LA RIPRESA ARRIVATA IN ANTICIPO Parlare al Veneto significa parlare innanzitutto a quel ceto di imprenditori piccoli e medi che il lavoro sono abituati a crearselo da soli e a difenderlo con i denti anche in tempi di crisi. Proprio nel corso della campagna elettorale gli indicatori sembrano cambiare di segno, arrivano i primi segnali incoraggianti, dopo un quinquennio nero punteggiato da ben 150 imprenditori che si sono tolti la vita. I nuovi dati dicono che il Veneto è uscito prima e meglio dal tunnel, aumentando l’export, nei 5 anni di crisi, dal 30 al 41 per cento, a compensare la contrazione della domanda interna. Ma soprattutto - senza ancora incorporare l’effetto jobs act - è tornato il segno più sulle assunzioni già nel 2014 (22mila occupati in più) mentre nel Nordest il Friuli è ancora di un filo al segno meno. Regge, in Veneto, soprattutto il modello dei distretti, più di tutti quello degli occhiali nel Bellunese, che ha sfondato negli Stati Uniti e in Cina, bene anche l’export del comparto elettrodomestici di Treviso che segna un + 18,2 per cento a fine 2014. Zaia legge i dati compiaciuto e - con i fondi Ue - rivendica gli aiuti offerti a 14mila imprese in difficoltà, mentre Moretti rilancia con la promessa di nuovi incentivi alle imprese per nuove assunzioni sia a giovani che a over 50. Promette di reperire nuove risorse anche dai tagli alle indennità e ai rimborsi spese dei consiglieri e dall’abolizione dell’assegno di fine mandato. Proposte che figurano anche nel programma di M5S. Sotto traccia il Veneto dovrà poi fare i conti anche con un altro tema: le Popolari - fenomeno diffuso e fiorente nell’economia regionale - diventate spa. Con gioiellini come Veneto Banca e Popolare Vicenza a rischio cannibalizzazione e relativo sradicamento dal territorio.
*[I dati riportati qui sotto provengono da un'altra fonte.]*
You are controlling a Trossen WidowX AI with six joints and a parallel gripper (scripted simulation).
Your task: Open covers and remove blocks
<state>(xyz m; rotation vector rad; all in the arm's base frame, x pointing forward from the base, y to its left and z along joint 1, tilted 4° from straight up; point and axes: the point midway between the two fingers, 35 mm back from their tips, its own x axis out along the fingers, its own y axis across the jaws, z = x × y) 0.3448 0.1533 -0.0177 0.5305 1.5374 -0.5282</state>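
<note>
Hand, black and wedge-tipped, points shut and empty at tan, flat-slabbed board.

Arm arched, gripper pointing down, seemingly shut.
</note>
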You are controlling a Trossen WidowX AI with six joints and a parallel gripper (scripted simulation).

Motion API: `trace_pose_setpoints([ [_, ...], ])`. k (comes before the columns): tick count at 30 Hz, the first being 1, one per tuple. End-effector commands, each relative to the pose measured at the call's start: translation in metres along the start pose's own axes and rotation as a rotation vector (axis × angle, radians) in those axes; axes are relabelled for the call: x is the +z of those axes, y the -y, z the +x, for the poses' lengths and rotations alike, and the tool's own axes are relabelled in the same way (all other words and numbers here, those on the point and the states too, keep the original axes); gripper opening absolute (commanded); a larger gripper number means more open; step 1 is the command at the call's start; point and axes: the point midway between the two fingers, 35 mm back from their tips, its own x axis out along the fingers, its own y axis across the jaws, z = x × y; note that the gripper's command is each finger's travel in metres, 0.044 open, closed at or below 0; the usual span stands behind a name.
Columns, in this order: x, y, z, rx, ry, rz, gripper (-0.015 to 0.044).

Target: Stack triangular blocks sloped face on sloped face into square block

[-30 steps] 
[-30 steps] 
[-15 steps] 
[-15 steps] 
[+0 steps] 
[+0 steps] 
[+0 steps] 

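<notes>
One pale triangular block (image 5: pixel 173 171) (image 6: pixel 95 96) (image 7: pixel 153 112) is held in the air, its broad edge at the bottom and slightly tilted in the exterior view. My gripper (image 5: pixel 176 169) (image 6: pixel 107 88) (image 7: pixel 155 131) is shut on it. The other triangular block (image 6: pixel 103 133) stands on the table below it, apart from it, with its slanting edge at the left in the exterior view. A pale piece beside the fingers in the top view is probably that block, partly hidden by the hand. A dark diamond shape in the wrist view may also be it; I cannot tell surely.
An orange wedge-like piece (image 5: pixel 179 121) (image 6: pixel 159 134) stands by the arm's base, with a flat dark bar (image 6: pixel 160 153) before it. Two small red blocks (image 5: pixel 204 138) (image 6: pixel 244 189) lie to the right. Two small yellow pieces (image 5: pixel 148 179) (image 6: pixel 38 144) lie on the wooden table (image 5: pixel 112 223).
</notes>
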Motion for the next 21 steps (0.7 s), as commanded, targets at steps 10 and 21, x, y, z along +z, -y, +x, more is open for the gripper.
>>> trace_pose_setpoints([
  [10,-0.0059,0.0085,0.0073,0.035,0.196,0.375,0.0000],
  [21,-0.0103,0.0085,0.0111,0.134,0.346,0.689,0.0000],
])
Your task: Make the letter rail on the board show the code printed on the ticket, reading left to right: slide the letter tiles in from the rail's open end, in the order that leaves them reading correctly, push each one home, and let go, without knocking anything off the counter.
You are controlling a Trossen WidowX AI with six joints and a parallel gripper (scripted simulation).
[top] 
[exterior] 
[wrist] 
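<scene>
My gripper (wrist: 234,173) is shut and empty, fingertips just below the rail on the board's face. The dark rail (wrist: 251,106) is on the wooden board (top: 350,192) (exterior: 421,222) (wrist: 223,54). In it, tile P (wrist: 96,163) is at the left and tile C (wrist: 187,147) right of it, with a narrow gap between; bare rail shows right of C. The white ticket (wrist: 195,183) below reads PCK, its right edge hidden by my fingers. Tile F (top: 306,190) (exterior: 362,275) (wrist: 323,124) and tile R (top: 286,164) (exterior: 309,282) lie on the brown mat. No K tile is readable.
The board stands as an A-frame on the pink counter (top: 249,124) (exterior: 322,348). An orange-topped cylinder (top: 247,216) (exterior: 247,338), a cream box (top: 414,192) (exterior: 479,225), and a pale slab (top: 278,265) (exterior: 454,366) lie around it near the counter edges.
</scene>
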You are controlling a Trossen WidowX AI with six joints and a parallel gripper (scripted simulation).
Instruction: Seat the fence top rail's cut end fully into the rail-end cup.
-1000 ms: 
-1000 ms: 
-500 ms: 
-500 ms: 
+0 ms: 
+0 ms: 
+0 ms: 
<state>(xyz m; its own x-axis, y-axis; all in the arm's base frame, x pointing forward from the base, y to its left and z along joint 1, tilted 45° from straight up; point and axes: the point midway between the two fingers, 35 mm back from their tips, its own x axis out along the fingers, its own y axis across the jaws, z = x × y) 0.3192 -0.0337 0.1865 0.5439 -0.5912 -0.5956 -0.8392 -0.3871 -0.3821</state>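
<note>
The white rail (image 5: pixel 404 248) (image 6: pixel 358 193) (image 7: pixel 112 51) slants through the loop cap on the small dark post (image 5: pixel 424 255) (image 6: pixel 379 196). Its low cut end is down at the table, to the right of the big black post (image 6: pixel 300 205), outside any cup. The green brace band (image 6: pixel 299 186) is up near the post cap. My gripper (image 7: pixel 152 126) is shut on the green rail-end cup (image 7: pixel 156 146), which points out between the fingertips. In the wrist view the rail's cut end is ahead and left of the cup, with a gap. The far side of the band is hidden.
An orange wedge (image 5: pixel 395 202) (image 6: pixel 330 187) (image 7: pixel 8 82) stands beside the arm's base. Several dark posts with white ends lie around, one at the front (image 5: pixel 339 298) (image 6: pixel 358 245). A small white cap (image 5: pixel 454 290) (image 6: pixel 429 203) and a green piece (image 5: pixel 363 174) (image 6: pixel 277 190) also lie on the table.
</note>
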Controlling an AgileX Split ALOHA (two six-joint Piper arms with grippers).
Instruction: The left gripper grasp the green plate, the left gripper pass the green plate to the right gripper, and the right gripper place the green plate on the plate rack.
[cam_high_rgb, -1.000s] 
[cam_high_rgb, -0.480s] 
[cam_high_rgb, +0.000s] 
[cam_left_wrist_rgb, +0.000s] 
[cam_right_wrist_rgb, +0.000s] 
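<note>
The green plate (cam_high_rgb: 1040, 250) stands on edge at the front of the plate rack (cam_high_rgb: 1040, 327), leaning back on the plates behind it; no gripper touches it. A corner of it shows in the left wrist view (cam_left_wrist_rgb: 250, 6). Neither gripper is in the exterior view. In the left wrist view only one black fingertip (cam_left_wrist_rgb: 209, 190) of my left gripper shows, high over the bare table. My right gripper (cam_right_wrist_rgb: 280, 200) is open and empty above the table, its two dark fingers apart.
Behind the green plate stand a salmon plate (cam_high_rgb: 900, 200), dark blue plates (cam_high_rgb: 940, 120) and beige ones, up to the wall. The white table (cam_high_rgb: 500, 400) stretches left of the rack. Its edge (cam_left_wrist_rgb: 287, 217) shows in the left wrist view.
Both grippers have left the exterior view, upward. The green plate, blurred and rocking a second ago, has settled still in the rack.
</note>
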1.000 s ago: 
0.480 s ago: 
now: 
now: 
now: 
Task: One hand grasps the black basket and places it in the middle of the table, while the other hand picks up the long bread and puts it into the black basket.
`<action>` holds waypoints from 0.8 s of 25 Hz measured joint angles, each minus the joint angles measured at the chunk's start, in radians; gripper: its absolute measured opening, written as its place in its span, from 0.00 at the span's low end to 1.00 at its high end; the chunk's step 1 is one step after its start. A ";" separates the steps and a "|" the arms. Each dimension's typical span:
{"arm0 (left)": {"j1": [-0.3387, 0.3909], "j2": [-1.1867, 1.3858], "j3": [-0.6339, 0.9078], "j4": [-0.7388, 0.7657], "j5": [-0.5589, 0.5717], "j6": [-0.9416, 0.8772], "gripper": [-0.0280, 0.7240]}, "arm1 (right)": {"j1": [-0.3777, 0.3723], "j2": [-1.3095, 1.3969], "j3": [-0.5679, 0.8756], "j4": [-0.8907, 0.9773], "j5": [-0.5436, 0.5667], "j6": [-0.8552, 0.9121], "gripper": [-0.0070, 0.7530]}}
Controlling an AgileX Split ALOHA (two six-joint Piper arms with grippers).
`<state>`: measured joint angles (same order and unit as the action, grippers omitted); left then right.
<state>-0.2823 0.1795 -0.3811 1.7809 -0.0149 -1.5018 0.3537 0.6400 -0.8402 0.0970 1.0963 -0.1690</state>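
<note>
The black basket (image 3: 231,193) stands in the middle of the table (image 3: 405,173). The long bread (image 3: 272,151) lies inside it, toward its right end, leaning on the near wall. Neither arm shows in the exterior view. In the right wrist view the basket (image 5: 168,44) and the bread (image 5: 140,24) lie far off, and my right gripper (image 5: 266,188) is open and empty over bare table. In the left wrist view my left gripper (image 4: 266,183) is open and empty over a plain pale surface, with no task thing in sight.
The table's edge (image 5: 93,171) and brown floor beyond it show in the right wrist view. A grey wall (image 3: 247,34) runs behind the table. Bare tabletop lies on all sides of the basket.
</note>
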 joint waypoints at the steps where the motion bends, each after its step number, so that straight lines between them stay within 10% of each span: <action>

«BASTA IMMIGRATI» Zaia lo dice chiaro: «Il Veneto ha già dato, abbiamo già 514mila immigrati e 42mila sono disoccupati», spiega il governatore a motivare il no all’accoglienza profughi. «L’immigrazione è un tema molto delicato», si giustifica Maria Rosa Pavanello, Presidente di Anci Veneto e sindaco di Mirano, del Pd. «I Comuni nella quasi totalità non dispongono di strutture di loro proprietà da dedicare». Il tema lo prendono con le pinze un po’ tutti. Moretti lancia una proposta: «Diamo i 35 euro di retta agli anziani e facciamoli ospitare a casa loro». Berti la punzecchia: «Se non sono un problema 5mila immigrati in più Moretti li ospiti a casa sua».
FATTORE FAMIGLIA Ma il grande ammortizzatore sociale che ha consentito al Veneto di resistere è stata la famiglia, protagonista anche del modello di economia familiare che ha mostrato di tenere più che altrove. Il Forum regionale delle associazioni familiari si appella allo statuto delVeneto che al punto 3 riconosce il principio di sussidiarietà. E chiede una legge regionale sulla famiglia, l’introduzione della valutazione di impatto familiare e nuove politiche fiscali e familiari che tengano conto dei carichi familiari.